To the establishment GOP, they could gamble that when it really does become a choice between Trump or them, most traditionally Republican voters would choose them.  After all, they’re not sex offenders and Russian colluders who lose easy Senate races.  They have a proud history of Reaganomics, family and faith-based values, and feeding the military-industrial complex that has made them powerful for 30 years.  The true Republicans would stay with the party while the Trumpist interlopers would be purged - just in time for 2018.  And with their big donors securely in their pocket, they wouldn’t have to fear for resources.  The moderate GOP press and the Breitbart crowd could finally have the war they want.

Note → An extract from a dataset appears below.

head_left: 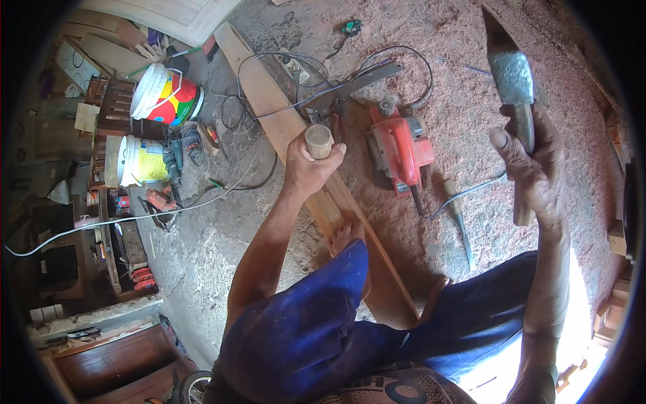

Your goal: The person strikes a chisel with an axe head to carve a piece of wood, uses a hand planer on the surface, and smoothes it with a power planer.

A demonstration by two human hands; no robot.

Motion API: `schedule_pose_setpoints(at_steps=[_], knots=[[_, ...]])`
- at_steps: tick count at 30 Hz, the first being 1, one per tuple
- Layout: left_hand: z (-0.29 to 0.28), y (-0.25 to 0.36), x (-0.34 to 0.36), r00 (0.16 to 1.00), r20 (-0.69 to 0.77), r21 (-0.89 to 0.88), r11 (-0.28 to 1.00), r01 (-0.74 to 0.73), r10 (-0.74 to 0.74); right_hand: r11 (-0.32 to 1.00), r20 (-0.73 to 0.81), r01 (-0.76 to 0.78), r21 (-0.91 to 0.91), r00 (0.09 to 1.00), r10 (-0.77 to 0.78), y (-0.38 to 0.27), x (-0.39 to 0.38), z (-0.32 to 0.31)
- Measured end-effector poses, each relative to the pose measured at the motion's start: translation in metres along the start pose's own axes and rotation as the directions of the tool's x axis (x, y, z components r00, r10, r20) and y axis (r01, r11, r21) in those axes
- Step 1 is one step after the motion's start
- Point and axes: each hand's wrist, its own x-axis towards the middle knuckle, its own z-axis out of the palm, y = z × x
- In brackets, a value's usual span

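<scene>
My left hand (311, 168) is wrapped round a chisel, whose round wooden handle end (318, 142) points up at me. Its blade is hidden below the fist. Under that hand a long wooden plank (269, 101) runs across the floor, and my bare foot (348, 236) rests on it. Up on the right, my right hand (536, 161) grips a hammer by its wooden handle. The grey metal hammer head (511, 75) is raised well apart from the chisel.
A red electric planer (404, 149) and another chisel (459, 225) lie right of the plank among wood shavings. A handsaw (356, 84), cables and a power strip (294, 69) are beyond. Two paint buckets (168, 97) (142, 161) and power drills (176, 153) stand or lie at the left.
</scene>
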Motion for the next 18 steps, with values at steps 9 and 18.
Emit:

A President leaving his own party is not unprecedented.  President John Tyler was forced out of his own Whig Party in 1841 because of a power struggle between him and Henry Clay.  Tyler finished his tenure with no party affiliation.  And as I mentioned in an earlier post, Teddy Roosevelt broke with the Republican Party after a disagreement with William Taft, and formed the Bull Moose Party to contest the 1912 election.  Whether it is Trump or the GOP establishment that pulls the trigger, this may be the first shot at a truly viable third party in American politics, and could spell the beginning of a new party system altogether. But it would only last as long as Trump remains a prominent political figure... and out of jail.